- Born: May 11, 1910
- Died: August 22, 1993 (aged 83)
- Known for: Owner of Texas Rangers (1980–1989) Founder of Western Company of North America

= Eddie Chiles =

American businessman (1910–1993)

Harrell Edmonds Chiles (May 11, 1910 - August 22, 1993) was the founder of the Western Company of North America and an owner of the Texas Rangers. He was also the paternal uncle of actress Lois Chiles.

Eddie Chiles was born in Itasca, Texas to Harsh Edmonds Chiles and Jewell ( Files). After graduating from Wentworth Military Academy’s Junior College in Lexington, Missouri in 1929, he worked as an oil patch roustabout and as a merchant marine before hitchhiking to Norman, Oklahoma in 1930.

In 1934, he graduated from the University of Oklahoma with a B.S. degree in Petroleum Engineering.
In 1939, after working as a Sales Engineer with Reed Roller Bit Company in Houston, he founded the Western Company of North America. He started the company with two trucks and three employees. Western served the petroleum industry with technical services required in the discovery and production of oil and gas. The company grew to become a major oil services firm, primarily in acidizing, fracturing and cementing. At its peak, the Western Company had over 5,000 employees and annual worldwide revenues of over $500 million. During the 1970s, the Western Company also operated an offshore drilling company run by Mr. Chiles' brother, Clay Chiles. The company was sold to BJ Services in 1995.

Chiles bought the Texas Rangers baseball team in 1980 and served as chairman of the club until 1989 when he sold the team to a group of investors that included the future President of the United States George W. Bush; New York stockbroker Richard Gilder (who later married Chiles' niece, Lois); Frank L. Morsani; and the Mack family.

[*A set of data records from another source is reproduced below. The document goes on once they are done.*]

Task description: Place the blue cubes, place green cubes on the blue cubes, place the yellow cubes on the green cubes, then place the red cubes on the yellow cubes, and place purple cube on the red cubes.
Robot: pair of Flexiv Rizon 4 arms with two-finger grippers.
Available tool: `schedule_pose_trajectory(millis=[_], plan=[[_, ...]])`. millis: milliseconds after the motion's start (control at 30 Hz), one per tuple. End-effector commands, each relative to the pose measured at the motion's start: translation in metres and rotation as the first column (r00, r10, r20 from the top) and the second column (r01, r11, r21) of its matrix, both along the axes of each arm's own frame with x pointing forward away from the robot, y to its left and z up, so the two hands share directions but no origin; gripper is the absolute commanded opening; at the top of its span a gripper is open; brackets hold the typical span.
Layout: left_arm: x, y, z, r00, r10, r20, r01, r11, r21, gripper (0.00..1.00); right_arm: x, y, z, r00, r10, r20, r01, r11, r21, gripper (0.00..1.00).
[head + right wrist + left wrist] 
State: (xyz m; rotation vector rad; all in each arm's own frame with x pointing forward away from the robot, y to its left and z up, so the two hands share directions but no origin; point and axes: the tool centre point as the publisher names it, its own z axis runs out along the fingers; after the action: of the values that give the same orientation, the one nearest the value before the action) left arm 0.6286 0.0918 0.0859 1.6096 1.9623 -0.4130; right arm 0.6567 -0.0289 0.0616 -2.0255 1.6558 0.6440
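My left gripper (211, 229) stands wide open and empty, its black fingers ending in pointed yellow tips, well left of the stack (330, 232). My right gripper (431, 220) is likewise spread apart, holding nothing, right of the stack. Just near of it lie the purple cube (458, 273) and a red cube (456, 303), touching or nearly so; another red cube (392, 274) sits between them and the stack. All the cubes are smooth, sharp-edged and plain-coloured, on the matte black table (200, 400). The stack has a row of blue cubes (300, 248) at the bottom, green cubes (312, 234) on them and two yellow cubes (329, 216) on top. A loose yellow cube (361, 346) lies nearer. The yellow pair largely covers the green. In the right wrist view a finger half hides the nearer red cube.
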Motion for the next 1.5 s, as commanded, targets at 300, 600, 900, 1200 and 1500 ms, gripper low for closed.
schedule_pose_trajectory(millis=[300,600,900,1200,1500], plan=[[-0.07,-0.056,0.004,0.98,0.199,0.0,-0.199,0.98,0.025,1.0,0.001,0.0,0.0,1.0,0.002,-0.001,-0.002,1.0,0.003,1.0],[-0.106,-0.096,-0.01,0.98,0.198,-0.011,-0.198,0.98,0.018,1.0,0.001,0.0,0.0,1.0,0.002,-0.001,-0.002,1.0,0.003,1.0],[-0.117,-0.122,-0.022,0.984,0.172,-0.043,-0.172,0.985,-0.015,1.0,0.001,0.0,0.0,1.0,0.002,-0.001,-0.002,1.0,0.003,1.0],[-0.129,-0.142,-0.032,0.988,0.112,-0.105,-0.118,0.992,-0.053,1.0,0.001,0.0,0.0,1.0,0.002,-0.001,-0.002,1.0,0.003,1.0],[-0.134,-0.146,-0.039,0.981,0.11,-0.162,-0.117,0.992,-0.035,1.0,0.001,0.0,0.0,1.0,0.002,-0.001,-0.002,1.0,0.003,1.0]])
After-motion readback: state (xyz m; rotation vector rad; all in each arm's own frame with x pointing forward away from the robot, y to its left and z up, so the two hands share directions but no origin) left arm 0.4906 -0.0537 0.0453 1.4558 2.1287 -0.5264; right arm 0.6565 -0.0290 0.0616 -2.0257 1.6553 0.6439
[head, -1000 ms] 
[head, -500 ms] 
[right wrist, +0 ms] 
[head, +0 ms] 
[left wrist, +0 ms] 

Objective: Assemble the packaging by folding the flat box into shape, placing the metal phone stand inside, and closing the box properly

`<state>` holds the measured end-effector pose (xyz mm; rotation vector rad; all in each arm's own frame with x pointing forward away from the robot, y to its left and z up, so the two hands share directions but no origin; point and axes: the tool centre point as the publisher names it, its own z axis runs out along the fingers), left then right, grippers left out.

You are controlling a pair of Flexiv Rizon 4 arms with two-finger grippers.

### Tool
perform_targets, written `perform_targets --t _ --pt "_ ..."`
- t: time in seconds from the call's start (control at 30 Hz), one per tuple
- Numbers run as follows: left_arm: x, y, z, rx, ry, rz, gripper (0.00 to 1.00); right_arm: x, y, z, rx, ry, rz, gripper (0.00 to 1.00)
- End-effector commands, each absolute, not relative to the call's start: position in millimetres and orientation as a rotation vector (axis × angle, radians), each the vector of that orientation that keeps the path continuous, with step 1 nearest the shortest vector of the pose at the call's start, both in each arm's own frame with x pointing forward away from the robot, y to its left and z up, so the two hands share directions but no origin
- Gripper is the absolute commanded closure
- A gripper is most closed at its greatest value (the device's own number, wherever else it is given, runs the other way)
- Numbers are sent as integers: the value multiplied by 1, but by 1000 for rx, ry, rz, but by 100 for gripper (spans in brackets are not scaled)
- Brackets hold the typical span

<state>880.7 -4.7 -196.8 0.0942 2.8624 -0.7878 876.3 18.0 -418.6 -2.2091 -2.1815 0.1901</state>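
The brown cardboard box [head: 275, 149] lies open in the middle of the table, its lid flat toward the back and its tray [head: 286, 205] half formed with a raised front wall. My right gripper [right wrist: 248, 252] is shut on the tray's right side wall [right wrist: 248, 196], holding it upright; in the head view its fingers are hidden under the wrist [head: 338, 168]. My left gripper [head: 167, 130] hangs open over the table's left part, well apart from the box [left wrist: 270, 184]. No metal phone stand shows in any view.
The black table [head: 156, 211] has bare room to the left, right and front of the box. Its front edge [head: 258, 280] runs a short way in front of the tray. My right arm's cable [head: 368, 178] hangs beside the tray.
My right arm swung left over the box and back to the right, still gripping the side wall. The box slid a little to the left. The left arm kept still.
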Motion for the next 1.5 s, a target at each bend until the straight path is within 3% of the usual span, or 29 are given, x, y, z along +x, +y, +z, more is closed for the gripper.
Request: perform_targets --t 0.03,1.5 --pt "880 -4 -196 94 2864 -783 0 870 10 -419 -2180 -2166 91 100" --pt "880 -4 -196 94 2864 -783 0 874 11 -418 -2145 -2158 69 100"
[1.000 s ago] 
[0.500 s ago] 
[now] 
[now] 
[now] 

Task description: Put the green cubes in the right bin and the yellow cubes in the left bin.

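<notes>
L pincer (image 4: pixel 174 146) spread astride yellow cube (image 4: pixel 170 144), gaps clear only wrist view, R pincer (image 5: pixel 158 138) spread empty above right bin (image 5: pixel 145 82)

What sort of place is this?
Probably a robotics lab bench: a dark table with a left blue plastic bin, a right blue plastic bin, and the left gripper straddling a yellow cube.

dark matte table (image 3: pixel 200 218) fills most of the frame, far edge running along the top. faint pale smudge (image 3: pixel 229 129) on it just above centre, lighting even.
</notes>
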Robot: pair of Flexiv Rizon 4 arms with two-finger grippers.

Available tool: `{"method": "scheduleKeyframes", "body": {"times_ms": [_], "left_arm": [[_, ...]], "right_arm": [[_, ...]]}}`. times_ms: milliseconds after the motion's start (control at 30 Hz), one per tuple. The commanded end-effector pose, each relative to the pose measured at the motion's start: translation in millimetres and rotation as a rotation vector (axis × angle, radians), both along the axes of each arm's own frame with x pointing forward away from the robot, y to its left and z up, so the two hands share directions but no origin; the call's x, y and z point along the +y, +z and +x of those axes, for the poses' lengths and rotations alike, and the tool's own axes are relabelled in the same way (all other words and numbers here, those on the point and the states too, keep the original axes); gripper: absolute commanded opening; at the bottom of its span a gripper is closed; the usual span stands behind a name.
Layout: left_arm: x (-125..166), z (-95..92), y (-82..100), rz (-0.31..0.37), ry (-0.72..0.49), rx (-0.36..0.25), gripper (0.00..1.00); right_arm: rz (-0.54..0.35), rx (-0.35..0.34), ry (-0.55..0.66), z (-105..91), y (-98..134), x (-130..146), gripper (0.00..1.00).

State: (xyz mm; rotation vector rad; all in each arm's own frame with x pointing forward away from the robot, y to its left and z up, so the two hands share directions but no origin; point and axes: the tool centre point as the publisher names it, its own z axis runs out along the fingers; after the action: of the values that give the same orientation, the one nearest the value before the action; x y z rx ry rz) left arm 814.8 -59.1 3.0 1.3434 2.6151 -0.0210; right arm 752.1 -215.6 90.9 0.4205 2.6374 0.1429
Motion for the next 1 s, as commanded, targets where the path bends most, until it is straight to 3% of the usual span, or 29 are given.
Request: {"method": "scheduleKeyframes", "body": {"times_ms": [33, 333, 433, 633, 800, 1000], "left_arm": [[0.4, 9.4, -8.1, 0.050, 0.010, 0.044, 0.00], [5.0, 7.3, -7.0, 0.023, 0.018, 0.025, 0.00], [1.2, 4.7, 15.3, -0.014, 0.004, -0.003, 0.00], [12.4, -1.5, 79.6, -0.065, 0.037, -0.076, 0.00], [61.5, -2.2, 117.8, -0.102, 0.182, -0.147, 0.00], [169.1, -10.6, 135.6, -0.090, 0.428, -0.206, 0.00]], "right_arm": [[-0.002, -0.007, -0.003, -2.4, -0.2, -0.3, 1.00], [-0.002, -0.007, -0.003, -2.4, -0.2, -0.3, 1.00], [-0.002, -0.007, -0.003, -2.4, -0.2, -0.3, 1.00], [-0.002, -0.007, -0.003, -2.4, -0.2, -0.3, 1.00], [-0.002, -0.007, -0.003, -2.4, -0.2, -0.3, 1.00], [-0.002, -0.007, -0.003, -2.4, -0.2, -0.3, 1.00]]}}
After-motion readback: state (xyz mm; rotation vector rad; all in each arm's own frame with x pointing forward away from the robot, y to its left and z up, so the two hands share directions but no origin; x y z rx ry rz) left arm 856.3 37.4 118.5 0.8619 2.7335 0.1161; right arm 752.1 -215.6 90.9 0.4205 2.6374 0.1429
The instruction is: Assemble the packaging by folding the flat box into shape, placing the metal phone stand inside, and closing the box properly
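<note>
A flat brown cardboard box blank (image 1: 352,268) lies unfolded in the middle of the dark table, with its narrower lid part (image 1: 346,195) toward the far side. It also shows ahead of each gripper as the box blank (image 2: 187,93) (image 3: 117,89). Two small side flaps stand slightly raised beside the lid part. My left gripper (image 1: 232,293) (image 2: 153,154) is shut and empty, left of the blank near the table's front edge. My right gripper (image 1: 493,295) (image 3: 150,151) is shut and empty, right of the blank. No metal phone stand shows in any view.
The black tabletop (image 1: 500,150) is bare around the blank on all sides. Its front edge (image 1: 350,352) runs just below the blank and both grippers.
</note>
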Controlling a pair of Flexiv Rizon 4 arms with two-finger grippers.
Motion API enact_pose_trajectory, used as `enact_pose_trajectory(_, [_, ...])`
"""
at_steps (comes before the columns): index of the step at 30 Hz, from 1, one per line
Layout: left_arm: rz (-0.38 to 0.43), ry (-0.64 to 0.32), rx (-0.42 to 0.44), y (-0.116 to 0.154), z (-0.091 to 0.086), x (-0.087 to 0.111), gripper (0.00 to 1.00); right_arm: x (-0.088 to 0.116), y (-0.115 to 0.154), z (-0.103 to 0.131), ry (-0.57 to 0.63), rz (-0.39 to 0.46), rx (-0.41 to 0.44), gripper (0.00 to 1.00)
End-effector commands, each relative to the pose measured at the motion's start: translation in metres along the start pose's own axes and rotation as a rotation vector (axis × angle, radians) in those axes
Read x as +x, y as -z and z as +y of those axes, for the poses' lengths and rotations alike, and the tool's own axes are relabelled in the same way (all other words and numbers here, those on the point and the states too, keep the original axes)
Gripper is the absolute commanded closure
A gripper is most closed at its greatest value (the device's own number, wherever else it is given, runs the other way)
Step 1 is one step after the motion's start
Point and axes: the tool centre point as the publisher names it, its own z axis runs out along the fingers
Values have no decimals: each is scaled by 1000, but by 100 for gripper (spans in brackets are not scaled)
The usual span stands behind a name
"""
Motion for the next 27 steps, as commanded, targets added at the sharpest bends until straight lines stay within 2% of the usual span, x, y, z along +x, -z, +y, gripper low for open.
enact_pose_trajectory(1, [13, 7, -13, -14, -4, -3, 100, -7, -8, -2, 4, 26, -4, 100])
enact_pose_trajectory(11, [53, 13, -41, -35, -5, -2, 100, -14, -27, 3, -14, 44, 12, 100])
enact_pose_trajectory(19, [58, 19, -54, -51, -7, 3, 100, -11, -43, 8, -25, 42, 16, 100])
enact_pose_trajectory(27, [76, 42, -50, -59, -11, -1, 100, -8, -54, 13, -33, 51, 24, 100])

As an advocate for a smaller and less intrusive federal government, Chiles was also known for his 1970s radio commentaries. His trade-mark sign-on "I'm Eddie Chiles, and I'm mad as hell," created an incredible demand for bumper stickers that read "I'm mad too, Eddie!" Western also featured television commercials telling viewers "If you don't have an oil well, get one – you'll love doing business with Western!" Through these conservative radio commentaries, Chiles became a folk hero in the southwest section of the nation. He died in Fort Worth, Texas on August 22, 1993, at the age of 83.

==Personal life==

Chiles was married to Fran Hafer, and had two children from a previous marriage, Jerry Edmond Chiles and Carol Ann Chiles Ballard.